▶ Task to carry out:
Retype only what runs from the first line of the records to the line with "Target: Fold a", inclusive, and no pictures.

▶ Data in this exercise:
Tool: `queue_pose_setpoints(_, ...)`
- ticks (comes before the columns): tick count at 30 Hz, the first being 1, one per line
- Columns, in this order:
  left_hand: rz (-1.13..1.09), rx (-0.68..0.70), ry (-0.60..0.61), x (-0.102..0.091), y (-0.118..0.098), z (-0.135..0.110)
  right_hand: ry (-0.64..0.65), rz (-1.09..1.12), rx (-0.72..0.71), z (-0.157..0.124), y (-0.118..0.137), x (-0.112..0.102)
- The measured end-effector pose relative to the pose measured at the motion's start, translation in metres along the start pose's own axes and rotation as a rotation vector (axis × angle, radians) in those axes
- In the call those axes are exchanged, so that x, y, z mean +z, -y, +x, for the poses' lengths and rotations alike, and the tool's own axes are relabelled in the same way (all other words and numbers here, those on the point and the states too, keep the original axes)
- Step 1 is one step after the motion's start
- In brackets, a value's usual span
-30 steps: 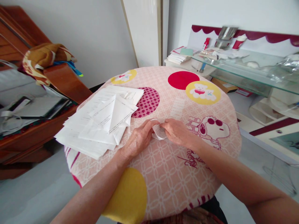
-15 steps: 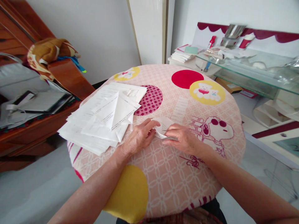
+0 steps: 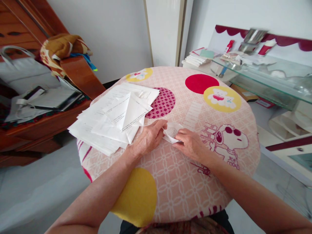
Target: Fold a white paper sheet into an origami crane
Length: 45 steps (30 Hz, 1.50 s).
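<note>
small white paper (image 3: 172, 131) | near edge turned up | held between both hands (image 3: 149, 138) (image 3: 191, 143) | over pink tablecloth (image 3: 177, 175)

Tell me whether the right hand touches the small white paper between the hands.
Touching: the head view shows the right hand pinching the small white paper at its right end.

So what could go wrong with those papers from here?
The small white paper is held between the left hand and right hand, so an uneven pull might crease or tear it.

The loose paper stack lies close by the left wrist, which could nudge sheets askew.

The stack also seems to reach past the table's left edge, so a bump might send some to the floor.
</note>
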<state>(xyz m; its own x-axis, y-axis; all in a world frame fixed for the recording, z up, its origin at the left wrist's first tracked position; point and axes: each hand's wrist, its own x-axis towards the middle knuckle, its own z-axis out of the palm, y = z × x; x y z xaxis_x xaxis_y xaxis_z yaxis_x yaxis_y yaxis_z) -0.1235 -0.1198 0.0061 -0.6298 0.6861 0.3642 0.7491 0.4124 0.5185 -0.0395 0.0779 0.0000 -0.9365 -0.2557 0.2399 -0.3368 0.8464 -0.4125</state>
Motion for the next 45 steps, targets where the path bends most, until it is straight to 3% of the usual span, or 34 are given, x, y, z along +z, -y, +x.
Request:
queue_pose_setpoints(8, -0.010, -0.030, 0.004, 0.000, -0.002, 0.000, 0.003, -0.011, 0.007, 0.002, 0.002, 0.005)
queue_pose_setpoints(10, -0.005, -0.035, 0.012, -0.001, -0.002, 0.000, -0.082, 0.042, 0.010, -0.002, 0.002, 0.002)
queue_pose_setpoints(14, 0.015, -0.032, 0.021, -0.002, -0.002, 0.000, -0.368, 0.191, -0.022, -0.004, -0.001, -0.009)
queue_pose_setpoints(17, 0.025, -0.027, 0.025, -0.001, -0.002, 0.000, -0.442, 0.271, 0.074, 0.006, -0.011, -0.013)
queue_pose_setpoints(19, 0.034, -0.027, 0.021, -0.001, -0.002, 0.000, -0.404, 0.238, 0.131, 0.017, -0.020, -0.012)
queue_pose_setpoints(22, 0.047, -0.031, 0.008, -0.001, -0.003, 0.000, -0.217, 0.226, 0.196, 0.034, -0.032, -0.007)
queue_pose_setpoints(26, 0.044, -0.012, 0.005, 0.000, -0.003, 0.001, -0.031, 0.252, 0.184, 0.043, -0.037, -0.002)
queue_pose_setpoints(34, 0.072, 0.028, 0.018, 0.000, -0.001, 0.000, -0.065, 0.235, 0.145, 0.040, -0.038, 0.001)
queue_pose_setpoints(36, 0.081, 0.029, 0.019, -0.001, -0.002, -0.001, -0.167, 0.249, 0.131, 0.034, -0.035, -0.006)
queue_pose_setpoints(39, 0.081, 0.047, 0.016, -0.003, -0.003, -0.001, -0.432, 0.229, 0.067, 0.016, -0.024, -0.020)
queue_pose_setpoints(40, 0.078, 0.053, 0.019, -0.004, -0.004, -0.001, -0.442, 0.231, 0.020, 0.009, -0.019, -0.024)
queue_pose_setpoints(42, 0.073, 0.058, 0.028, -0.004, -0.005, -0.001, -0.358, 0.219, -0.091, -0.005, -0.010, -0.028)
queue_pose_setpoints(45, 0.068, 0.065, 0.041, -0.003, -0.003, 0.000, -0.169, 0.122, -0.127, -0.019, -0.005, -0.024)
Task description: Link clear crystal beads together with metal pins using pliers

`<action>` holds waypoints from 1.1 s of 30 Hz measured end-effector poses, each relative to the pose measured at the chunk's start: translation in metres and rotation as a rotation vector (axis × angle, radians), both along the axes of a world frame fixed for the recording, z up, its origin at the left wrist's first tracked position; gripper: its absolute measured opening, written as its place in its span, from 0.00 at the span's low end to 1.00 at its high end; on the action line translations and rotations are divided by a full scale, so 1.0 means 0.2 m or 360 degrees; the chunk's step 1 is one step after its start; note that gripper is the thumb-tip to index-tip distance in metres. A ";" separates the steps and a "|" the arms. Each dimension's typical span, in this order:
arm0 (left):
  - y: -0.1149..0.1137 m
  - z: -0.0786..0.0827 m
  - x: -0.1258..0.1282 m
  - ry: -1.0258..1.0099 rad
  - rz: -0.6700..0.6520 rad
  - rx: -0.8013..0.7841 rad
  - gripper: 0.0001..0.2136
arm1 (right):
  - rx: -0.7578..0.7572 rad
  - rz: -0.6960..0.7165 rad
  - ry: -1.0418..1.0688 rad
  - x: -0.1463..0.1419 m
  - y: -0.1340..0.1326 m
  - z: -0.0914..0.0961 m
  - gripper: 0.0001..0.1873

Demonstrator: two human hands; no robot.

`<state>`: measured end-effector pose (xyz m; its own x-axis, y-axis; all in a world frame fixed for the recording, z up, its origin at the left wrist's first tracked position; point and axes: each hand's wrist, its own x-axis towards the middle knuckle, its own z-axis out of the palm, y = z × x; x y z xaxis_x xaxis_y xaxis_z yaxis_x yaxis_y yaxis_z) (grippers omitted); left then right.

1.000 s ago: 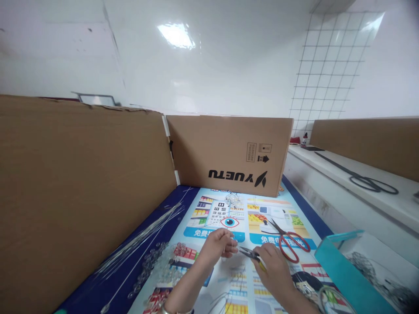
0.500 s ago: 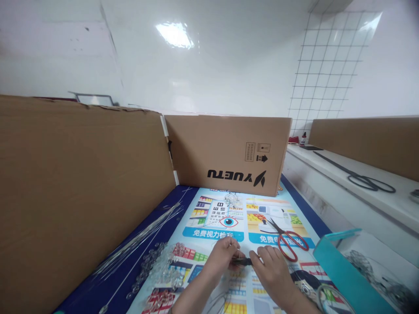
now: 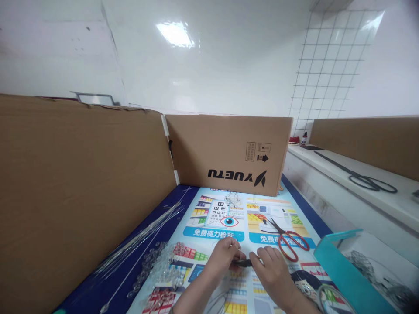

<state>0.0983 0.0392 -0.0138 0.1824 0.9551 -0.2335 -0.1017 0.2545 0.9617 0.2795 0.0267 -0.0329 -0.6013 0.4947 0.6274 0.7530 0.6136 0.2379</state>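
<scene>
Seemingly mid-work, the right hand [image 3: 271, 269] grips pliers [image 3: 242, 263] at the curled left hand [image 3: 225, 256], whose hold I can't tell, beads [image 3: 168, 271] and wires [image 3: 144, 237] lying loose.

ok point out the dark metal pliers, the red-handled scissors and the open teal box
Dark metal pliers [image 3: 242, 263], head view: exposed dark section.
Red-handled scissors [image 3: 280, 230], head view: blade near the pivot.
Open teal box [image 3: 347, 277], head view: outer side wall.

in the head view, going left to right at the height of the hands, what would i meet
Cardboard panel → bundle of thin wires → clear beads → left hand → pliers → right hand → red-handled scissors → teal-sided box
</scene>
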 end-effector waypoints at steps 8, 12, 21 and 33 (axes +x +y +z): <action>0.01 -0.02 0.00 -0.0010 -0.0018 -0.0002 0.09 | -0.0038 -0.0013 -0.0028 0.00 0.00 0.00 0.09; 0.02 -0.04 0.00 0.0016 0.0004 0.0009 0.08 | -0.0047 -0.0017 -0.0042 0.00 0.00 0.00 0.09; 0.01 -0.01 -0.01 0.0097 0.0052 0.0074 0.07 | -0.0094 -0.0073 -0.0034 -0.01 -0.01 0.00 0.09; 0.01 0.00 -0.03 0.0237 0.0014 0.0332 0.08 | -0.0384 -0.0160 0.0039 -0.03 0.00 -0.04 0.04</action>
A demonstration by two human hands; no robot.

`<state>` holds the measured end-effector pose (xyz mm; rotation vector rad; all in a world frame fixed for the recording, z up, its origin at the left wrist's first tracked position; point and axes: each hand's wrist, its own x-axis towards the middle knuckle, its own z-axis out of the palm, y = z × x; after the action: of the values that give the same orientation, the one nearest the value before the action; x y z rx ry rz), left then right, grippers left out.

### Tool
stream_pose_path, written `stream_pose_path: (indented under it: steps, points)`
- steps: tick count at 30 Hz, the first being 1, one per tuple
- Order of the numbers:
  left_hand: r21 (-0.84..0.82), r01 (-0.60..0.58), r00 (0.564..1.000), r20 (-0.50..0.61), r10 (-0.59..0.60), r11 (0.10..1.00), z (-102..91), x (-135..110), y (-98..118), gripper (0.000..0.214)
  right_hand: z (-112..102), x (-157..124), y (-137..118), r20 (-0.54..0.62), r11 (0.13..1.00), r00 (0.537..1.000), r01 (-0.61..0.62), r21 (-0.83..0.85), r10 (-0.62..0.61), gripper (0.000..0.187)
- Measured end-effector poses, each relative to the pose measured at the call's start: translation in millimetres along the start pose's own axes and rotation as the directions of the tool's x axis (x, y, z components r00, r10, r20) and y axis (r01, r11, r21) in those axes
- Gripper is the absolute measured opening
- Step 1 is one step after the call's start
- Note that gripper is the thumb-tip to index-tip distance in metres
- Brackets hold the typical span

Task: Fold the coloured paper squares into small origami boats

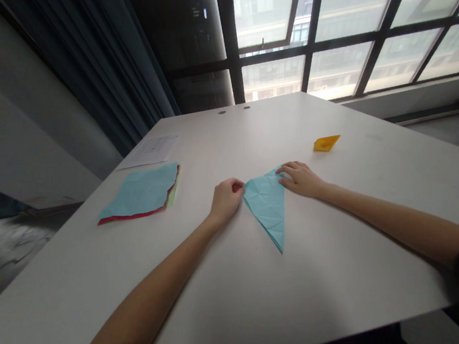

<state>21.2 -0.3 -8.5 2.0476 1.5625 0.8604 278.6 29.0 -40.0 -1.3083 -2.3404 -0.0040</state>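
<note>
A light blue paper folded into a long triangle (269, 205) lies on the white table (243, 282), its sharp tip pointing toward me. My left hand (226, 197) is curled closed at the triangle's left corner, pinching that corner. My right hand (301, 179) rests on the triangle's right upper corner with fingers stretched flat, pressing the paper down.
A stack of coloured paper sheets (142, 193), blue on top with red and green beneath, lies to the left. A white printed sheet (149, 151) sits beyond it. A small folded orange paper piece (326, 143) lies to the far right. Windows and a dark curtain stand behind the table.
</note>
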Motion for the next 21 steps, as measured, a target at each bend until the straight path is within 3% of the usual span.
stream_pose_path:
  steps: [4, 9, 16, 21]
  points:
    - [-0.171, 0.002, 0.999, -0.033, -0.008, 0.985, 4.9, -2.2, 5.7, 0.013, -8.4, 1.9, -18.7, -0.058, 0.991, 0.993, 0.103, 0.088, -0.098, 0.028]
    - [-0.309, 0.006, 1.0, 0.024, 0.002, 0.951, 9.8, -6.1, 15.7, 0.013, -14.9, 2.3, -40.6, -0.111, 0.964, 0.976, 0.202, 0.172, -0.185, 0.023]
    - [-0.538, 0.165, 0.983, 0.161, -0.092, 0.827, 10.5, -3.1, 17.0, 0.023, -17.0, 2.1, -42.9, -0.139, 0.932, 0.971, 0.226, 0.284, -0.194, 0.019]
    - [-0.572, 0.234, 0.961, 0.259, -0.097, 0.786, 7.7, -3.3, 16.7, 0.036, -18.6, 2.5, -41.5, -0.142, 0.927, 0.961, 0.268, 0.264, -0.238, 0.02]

▶ Your response:
Tool: `queue_pose_setpoints(_, ...)`
- ticks (comes before the columns): tick count at 30 Hz, the first being 1, one per line
- Columns, in this order:
  left_hand: rz (-1.13..1.09), rx (-0.68..0.70), ry (-0.60..0.61), x (-0.102..0.091), y (-0.118..0.098), z (-0.135..0.110)
  right_hand: ry (-0.64..0.65), rz (-1.09..1.12), rx (-0.72..0.71), z (-0.157..0.124), y (-0.118..0.137), x (-0.112..0.102)
- The measured end-effector pose relative to the pose measured at the motion's start, translation in metres along the start pose's own axes and rotation as a rotation vector (axis × angle, radians) in those axes
- In the call those axes are exchanged, so that x, y, z mean +z, -y, +x, for the poses' lengths and rotations alike, and the tool's own axes are relabelled in the same way (all other words and numbers here, those on the point and the states too, keep the original axes)
- Step 1 is one step after the motion's start
- In brackets, a value's usual span
-30 steps: 
-15 steps: 
+0 steps: 
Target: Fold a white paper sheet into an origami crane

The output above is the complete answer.